B10.D2 mice were immunized once with plasmid pCMV-S. Mice received 500 microg of anti-CD25 mAb injected intraperitoneally 3 d before DNA immunization to deplete CD25(+) cells. Induction of HBV-specific CD8(+) T cells in peripheral blood mononuclear cells (PBMCs) was measured by S28-39 peptide loaded DimerX staining and their function was analyzed by intracellular IFN-gamma staining.

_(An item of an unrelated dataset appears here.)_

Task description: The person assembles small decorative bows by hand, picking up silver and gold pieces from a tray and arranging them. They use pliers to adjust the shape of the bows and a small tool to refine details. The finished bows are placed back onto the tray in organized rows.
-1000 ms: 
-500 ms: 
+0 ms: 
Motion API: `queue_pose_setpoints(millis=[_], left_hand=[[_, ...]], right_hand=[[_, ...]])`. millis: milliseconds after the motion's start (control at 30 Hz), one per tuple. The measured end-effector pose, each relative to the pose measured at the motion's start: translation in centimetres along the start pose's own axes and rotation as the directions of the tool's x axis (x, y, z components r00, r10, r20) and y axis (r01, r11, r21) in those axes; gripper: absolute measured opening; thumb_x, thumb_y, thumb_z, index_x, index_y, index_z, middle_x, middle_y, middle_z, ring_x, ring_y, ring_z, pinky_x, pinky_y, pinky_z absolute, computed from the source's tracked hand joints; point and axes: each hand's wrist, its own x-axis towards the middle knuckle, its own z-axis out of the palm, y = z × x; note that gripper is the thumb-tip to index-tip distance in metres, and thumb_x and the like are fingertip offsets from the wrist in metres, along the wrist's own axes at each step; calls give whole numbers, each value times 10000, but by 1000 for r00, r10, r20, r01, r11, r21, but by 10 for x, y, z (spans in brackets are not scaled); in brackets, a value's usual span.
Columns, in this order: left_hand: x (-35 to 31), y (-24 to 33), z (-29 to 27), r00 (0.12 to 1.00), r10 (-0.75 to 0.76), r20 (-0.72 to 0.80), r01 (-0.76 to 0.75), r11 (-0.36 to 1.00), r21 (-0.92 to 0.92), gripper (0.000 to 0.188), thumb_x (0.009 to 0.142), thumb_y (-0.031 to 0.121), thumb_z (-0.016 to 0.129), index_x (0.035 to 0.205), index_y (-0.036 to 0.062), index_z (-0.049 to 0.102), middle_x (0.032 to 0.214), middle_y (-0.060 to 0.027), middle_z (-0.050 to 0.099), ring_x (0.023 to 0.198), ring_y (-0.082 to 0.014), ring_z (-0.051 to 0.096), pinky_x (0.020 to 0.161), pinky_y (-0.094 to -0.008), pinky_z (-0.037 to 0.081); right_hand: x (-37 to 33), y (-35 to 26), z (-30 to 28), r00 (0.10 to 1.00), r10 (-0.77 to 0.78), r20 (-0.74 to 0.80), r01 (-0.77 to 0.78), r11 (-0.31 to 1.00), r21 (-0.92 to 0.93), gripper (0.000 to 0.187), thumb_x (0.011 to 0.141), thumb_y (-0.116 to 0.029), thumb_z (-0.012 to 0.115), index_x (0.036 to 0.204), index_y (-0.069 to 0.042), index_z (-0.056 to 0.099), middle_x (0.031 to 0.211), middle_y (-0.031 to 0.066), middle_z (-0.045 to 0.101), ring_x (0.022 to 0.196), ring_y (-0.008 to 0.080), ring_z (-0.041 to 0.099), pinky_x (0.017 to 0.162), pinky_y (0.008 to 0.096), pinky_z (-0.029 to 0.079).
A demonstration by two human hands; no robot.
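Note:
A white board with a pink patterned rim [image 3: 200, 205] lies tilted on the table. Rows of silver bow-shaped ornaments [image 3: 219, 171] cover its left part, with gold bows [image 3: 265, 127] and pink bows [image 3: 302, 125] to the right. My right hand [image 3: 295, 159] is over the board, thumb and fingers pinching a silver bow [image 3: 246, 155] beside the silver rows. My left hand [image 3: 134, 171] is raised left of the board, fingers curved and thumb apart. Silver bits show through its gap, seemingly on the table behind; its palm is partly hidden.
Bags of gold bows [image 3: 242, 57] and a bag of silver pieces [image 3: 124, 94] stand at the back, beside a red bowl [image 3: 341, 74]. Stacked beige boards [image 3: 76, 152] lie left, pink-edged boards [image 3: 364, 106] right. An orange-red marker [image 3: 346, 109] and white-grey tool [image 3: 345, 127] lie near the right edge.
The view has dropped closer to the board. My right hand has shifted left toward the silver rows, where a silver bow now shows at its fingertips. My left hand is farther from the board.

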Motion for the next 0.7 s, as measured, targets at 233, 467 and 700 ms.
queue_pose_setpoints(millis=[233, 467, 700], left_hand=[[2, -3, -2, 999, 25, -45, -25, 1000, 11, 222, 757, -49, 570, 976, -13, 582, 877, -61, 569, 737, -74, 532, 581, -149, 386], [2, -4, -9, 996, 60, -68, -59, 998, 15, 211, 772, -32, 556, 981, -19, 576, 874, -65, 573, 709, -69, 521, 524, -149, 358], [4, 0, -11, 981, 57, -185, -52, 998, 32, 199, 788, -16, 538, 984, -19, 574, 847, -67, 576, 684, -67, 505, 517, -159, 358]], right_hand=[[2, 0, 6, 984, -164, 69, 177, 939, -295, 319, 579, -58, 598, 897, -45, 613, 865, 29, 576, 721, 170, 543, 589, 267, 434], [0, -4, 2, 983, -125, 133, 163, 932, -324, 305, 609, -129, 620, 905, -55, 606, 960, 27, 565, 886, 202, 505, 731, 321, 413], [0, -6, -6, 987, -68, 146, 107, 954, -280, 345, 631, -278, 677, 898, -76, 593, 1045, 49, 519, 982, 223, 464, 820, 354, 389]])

DNA immunization induced HBV-specific CD8(+) T cells. At the peak T cell response (d 10), 7.1+/-2.0% of CD8(+) T cells were HBV-specific after DNA immunization, whereas 12.7+/-3.2% of CD8(+) T cells were HBV-specific in Treg-depleted mice, suggesting that DNA immunization induced more antigen-specific CD8(+) T cells in the absence of CD25(+) Treg cells (n = 6, P<0.05). Similarly, fewer HBV-specific memory T cells were detected in the presence of these cells (1.3+/-0.4%) in comparison to Treg-depleted mice (2.6+/-0.9%) on d 30 after DNA immunization (n = 6, P<0.01). Both IFN-gamma production and the avidity of the HBV-specific CD8(+) T cell response to antigen were higher in HBV-specific CD8(+) T cells induced in the absence of Treg cells.
CD25(+) Treg cells suppress priming and/or expansion of antigen-specific CD8(+) T cells during DNA immunization and the peak CD8(+) T cell response is enhanced by depleting this cell population. Furthermore, Treg cells appear to be involved in the contraction phase of the CD8(+) T cell response and may affect the quality of memory T cell pools. The elimination of Treg cells or their inhibition may be important in immunotherapeutic strategies to control HBV infection by inducing virus-specific cytotoxic T lymphocyte responses in chronically infected subjects.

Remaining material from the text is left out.